→ Instructions for the task:
Each line below that contains the word "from" is to be counted; give only the final number.

→ Data shown:
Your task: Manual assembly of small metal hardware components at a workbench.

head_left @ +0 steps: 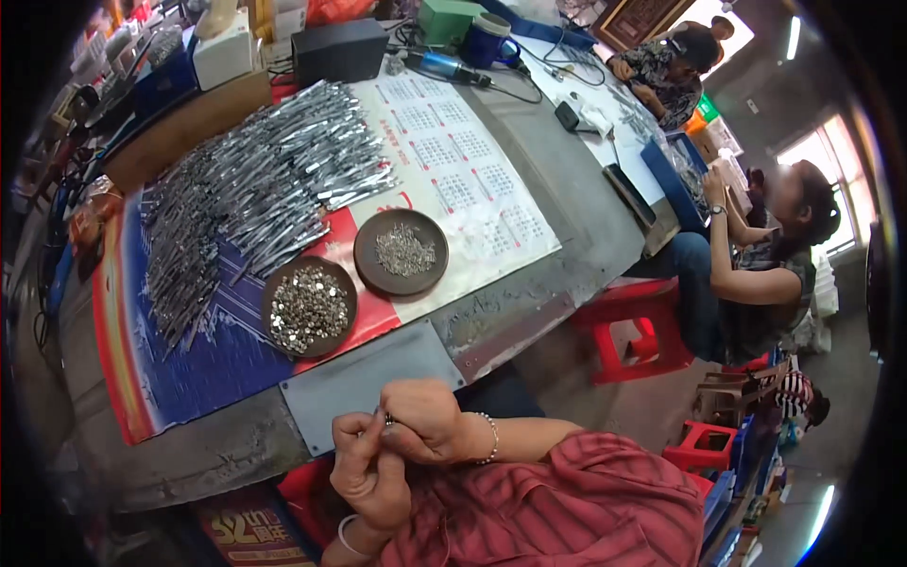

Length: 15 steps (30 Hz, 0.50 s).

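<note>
My left hand [368, 472] and my right hand [422, 419] meet above the grey plate's near edge. Fingertips of both are pinched together around a small dark metallic piece [388, 420], too small to name and mostly covered by the fingers. Just beyond lies the flat grey plate [368, 375] on the bench edge. Past it sits a brown bowl [346, 331] of small round shiny metal pieces [308, 310]. To its right stands a second brown bowl [365, 255] with finer silvery bits [404, 250]. Behind them spreads a big pile of thin metal strips [283, 175].
A printed calendar sheet [515, 222] covers the bench under the pile and bowls. At the back are a dark box [340, 52], a blue mug [488, 41] and a corded handheld tool [444, 66]. Co-workers [779, 283] sit to the right, near a red stool [628, 331].
</note>
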Available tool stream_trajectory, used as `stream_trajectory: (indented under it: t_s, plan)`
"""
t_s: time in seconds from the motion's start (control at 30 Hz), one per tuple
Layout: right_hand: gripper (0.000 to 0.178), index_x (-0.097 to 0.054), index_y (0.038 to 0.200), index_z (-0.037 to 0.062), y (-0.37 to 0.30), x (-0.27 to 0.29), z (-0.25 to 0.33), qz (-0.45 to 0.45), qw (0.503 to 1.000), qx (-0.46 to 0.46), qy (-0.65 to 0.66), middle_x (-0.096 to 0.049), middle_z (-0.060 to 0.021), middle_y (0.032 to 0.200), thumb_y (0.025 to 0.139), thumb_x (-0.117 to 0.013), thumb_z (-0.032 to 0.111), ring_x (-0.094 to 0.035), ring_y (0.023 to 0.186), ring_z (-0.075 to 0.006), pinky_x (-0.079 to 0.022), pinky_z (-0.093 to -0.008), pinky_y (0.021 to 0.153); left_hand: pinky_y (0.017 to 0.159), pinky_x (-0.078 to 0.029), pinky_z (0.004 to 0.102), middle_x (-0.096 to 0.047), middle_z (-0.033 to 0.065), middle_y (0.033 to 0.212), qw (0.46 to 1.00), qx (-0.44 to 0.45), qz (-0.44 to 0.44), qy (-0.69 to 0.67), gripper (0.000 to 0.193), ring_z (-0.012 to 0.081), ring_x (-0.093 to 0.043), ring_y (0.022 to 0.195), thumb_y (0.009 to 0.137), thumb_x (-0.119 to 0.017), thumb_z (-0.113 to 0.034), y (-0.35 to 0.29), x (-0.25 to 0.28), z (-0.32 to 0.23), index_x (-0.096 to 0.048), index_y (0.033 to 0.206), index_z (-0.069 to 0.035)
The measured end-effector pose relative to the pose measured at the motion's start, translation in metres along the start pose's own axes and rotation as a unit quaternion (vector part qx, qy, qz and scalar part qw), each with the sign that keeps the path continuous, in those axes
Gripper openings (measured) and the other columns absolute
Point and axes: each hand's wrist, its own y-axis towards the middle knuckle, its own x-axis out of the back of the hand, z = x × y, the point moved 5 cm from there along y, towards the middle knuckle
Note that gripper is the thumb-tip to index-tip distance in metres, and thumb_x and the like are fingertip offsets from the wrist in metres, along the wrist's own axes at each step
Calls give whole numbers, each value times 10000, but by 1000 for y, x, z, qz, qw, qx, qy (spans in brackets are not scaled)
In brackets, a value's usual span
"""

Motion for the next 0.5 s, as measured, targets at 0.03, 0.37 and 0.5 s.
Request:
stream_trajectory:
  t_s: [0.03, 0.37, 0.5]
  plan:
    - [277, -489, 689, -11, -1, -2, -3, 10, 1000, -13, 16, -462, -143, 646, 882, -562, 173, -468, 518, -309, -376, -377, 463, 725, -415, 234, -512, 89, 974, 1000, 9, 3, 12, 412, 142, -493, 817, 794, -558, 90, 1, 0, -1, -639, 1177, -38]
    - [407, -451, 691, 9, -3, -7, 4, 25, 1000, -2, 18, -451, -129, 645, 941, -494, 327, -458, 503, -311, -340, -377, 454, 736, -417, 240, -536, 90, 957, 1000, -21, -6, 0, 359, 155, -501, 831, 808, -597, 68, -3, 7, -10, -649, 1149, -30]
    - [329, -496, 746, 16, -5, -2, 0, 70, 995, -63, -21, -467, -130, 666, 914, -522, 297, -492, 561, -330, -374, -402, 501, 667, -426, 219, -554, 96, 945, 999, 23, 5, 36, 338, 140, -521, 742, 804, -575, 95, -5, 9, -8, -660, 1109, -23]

→ Answer to the problem:
3